Lelaki yang tidak lain adalah Tristan itu menggelengkan kepala dan membuka mulutnya," kamu tahu saya itu pelanggan di tempat ini? bukan tukang meja resepsionis jadi kalau kamu.mau bertanya kamu tanya saja kepada dia." Tristan menunjuk pada kedua wanita dengan senyum yang terpapar jelas pada pipi kedua penjaga meja resepsionis itu.

Lelaki itu menyerah dengan dosen yang super killer seperti itu dia juga menggaruk tengkuknya yang sama sekali tidak sakit dan lebih parahnya dia kembali melihat apa yang saat ini berada di sampingnya dengan di lindungi oleh jaket berwarna hitam.

Tristan tahu pergerakan lelaki itu, maka cepat-cepat dirinya untuk menghalau semua rencana lelaki tadi, dia mengusir lelaki itu." Lebih Abik anda pergi dan cari di mana pasangan anda." Dia menatap lurus ke depan tanpa ada satupun isia pikiran yang terlihat dengan beban.

"Baiklah, tetapi apakah itu__" dia belum sempat menunjuk tangannya ke arah kursi yang sudah dilindungi oleh Tristan.

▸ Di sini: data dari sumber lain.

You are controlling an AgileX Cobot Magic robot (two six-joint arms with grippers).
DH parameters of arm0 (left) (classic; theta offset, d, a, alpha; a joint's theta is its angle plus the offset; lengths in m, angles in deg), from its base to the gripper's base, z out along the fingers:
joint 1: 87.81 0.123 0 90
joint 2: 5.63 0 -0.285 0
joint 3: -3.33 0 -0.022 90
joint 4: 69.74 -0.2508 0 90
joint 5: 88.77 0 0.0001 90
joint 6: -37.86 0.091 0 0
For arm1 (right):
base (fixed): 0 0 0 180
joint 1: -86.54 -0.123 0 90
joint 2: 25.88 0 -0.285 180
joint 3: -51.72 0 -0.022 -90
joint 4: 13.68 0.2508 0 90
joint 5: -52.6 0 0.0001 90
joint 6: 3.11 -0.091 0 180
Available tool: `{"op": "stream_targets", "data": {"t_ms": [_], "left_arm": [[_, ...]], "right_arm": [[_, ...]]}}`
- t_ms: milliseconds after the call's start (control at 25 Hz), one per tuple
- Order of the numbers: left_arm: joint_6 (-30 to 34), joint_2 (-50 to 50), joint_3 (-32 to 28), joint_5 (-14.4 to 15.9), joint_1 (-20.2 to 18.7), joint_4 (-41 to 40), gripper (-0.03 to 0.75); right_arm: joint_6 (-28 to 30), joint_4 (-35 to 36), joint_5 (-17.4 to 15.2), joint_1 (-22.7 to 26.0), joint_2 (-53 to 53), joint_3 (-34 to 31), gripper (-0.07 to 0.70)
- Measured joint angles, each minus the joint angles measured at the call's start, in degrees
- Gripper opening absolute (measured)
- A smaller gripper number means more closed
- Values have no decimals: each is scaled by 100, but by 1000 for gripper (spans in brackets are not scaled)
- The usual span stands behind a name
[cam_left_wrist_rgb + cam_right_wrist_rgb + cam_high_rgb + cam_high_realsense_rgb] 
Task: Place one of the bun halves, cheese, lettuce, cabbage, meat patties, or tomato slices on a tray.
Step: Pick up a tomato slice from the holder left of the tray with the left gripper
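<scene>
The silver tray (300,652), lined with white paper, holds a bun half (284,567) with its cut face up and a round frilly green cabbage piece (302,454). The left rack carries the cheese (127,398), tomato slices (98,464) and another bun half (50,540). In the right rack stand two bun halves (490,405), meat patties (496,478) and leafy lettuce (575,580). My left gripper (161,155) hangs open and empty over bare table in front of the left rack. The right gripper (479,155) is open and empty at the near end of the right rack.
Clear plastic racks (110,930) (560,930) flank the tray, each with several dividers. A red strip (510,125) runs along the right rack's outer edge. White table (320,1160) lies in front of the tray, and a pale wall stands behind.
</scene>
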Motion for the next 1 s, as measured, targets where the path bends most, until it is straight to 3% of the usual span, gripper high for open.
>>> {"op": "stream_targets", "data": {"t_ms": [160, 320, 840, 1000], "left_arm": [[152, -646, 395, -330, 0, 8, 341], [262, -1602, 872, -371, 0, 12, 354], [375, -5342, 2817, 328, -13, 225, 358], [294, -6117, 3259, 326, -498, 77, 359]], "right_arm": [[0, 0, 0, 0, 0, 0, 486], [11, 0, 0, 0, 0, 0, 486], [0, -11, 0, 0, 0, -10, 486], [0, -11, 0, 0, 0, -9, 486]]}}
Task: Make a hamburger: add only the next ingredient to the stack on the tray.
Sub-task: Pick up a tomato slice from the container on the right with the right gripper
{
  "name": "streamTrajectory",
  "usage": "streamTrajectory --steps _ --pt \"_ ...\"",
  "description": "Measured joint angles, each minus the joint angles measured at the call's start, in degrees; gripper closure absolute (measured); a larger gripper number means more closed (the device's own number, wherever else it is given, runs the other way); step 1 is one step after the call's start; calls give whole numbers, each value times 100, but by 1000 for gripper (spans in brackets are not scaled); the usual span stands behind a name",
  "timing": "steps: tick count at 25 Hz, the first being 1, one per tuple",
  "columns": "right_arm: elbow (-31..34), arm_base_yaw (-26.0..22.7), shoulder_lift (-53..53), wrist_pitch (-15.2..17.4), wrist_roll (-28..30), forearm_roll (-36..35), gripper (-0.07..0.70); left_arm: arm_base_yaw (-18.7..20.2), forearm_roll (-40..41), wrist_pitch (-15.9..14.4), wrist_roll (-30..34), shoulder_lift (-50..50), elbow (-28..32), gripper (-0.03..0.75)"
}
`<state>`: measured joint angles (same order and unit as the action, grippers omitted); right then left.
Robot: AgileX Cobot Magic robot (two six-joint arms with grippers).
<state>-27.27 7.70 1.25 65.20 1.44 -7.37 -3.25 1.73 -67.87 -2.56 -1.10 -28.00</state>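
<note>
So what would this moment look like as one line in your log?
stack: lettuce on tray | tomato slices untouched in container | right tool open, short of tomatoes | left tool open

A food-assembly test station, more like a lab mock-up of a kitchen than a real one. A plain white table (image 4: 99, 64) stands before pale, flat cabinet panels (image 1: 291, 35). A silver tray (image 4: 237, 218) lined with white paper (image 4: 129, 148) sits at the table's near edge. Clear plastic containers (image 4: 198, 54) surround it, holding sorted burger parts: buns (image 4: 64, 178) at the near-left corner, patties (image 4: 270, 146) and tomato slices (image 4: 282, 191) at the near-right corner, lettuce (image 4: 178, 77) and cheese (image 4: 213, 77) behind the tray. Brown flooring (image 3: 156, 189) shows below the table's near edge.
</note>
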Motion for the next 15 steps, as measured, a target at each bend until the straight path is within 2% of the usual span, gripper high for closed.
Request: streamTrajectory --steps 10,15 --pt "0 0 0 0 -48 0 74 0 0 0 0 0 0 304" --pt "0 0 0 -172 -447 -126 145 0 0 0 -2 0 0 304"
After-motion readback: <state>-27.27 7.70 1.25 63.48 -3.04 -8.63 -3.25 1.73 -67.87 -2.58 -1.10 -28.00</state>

"Jangan, lebih baik urusi saja apa yang menjadi kewajiban mu." Dia menatap dengan cemas ke arah depan karena dia melihat bahwa wanita tadi telah datang, bagaimana bisa dia melarikan wanita ini.

Setelah itu ternyata lelaki tadi juga melihat di mana posisi dari wanitanya maka dia segera berlari dan Tristan membuka jaket itu, padahal saat itu juga wanita itu ingin membuka hingga reflek kedua bibir mereka hampir saja menyatu untung saja ada hal yang membatasi mereka yaitu jaket yang tadinya di gunakan mereka untuk menutupi badan wanita itu.

Sorot mata mereka kembali lagi berjauhan dan otomatis agar semua ini tidak diketahui oleh siapapun, Tristan menarik pergelangan tangan kecil dari wanita yang tidak lain adalah pasangannya itu.

"Ayo, kita masuk motor." Dia mengambil kuncinya dari dalam saku dan segera menyalakan mesin mobil.

Sesampainya di dalam mobil Tristan baru tenang dia takut kalau seperti ini, memalukan rasanya saat kencan harus sembunyi-sembunyi.

"Apakah kamu sakit? kenapa dengan wajahmu yang tampak pucat?" wanita itu menempatkan tangannya pada kening Elai itu.

Tristan terdiam dia baru sadar bahwa sedari tadi dia hanya melamun dan melamun membayangkan kedua bibir mereka yang saling peluk.